The international spread of the SARS‐​CoV‑2 virus that causes the disease COVID-19 has prompted many governments to close their borders. Immigration policy plays an important role in limiting the international spread of contagious diseases.

Prior to the COVID-19 crisis, several commentators were concerned that immigrants – especially illegal immigrants – were spreading serious diseases in the United States. This blog post is the first in a series to answer the question of whether immigrants spread serious notifiable diseases other than COVID-19 in the United States. This post focuses on all pooled notifiable diseases for which there are vaccination requirements to enter the United States.

Methods

This post tests the correlation between the incidence of notifiable diseases and immigrant population shares on the state level for the 2010–2018 period. We use annual, state‐​level data on notifiable disease cases from the CDC’s National Notifiable Diseases Surveillance System (NNDSS), which reports the number of nationally notifiable infectious diseases and conditions by state and year. A notifiable disease is one where the CDC states that “regular, frequent, and timely information regarding individual cases is considered necessary for the prevention and control of the disease.”

Numerous diseases are reported to the CDC, but this post focuses on diseases that the U.S. Citizenship and Immigration Services (USCIS) and CDC require vaccination for prior to immigration.
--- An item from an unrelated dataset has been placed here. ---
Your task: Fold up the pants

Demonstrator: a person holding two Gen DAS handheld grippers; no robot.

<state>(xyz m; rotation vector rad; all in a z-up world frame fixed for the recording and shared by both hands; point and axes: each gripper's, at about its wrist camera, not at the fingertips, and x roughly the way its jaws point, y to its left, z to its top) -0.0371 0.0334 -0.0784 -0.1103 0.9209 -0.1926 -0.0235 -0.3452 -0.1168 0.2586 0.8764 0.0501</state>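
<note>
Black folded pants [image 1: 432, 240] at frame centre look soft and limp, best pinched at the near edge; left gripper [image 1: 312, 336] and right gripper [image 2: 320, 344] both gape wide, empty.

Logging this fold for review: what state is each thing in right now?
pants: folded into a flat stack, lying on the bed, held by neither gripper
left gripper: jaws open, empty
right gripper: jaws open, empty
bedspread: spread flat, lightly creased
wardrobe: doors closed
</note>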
USCIS requires vaccination for mumps, measles, rubella, polio, tetanus, diphtheria toxoids, pertussis, haemophilius influenza type B, and hepatitis B. The CDC requires vaccination for hepatitis B, varicella, seasonal influenza, pneumococcal pneumonia, rotavirus, hepatitis A, and meningococcal disease.


Data for the foreign‐​born population on the state‐​level comes from the American Community Survey (ACS) provided by IPUMS. From the raw ACS microdata, we can identify immigrants by their nativity, citizenship status, and year of arrival. A further strength of the ACS microdata is that we can apply statistical techniques to identify likely illegal immigrants from observed characteristics in the data. Specifically, we use the residual technique of Christian Gunadi to identify illegal immigrants.

Results

To test whether states with higher immigrant shares experience higher rates of notifiable disease, we run a two‐​way fixed effects regression to estimate the correlation between the rate of disease per 100,000 population and the share of immigrants in a state. The regressions use state and year fixed effects and the standard errors are clustered at the state level.

Table 1 shows the results of the regressions. They are all statistically insignificant except a 1 percent increase in the share of a state’s legal immigrant population is correlated with 4.2 fewer cases of disease per 100,000 state residents, which is significant at the 5 percent level. There is no relationship between the share of a state’s population that is foreign‐​born and the rate of disease per 100,000 residents. There is also no relationship between the illegal immigrant share of a state’s population and the rate of disease per 100,000 residents.

Figure 1 shows the lack of a relationship between the immigrant share of the population and the incidence of these diseases on the state level. Figure 2 shows no relationship between the illegal immigrant share of state populations and the incidence of these reportable diseases.